# Naive Bayes Classifier for Text Classification

### 1. **Introduction to Naive Bayes**

Naive Bayes is a probabilistic classifier based on **Bayes' Theorem**. It is called "naive" because it assumes that the features (words in our case) are conditionally independent given the class label. Despite this strong assumption, Naive Bayes performs surprisingly well, especially in text classification tasks.

### 2. **Bayes' Theorem**

At the heart of the Naive Bayes classifier is **Bayes' Theorem**, which describes the probability of a class $C$ given a set of features $X$. The theorem is expressed as:

$$
P(C|X) = \frac{P(X|C) \cdot P(C)}{P(X)}
$$

Where:
- $P(C|X)$ is the **posterior** probability of class $C$ given the features $X$.
- $P(X|C)$ is the **likelihood** of observing features $X$ given the class $C$.
- $P(C)$ is the **prior** probability of the class $C$.
- $P(X)$ is the **evidence** or the probability of observing the features $X$ (which remains constant for all classes).

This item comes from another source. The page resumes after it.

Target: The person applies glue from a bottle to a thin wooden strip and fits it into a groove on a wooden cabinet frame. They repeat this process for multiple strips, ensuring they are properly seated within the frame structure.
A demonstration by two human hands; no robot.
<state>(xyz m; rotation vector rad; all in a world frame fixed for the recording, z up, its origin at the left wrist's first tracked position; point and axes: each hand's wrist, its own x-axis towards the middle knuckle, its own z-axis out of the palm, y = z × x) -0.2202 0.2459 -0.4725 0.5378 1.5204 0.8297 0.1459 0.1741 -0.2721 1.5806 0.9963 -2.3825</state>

### 3. **Simplification Using Naive Assumption**

In the case of Naive Bayes, we make the assumption that the features are conditionally independent, given the class. This means that the probability of a feature $x_1, x_2, ..., x_n$ occurring together is the product of the individual probabilities of each feature. This simplifies our likelihood term:

$$
P(X|C) = P(x_1, x_2, ..., x_n | C) = \prod_{i=1}^{n} P(x_i | C)
$$

Where:
- $x_1, x_2, ..., x_n$ are the features (in our case, the words in the document).
- $P(x_i | C)$ is the probability of feature $x_i$ occurring given class $C$.

Thus, the posterior probability becomes:

$$
P(C|X) = \frac{P(C) \cdot \prod_{i=1}^{n} P(x_i | C)}{P(X)}
$$

We can ignore $P(X)$ because it is constant for all classes and doesn’t affect the decision of which class is most likely. Therefore, we only need to compute:

$$
P(C|X) \propto P(C) \cdot \prod_{i=1}^{n} P(x_i | C)
$$



In [1]:
import numpy as np
import nltk
from datasets import load_dataset
from nltk.corpus import stopwords
import string
from collections import defaultdict, Counter



  from .autonotebook import tqdm as notebook_tqdm


In [2]:
from tqdm import tqdm

In [3]:
# Step 1: Download and load the IMDb dataset from Hugging Face
dataset = load_dataset("imdb")

In [4]:

# Step 2: Preprocess the data
nltk.download('stopwords')
stop_words = set(stopwords.words('english'))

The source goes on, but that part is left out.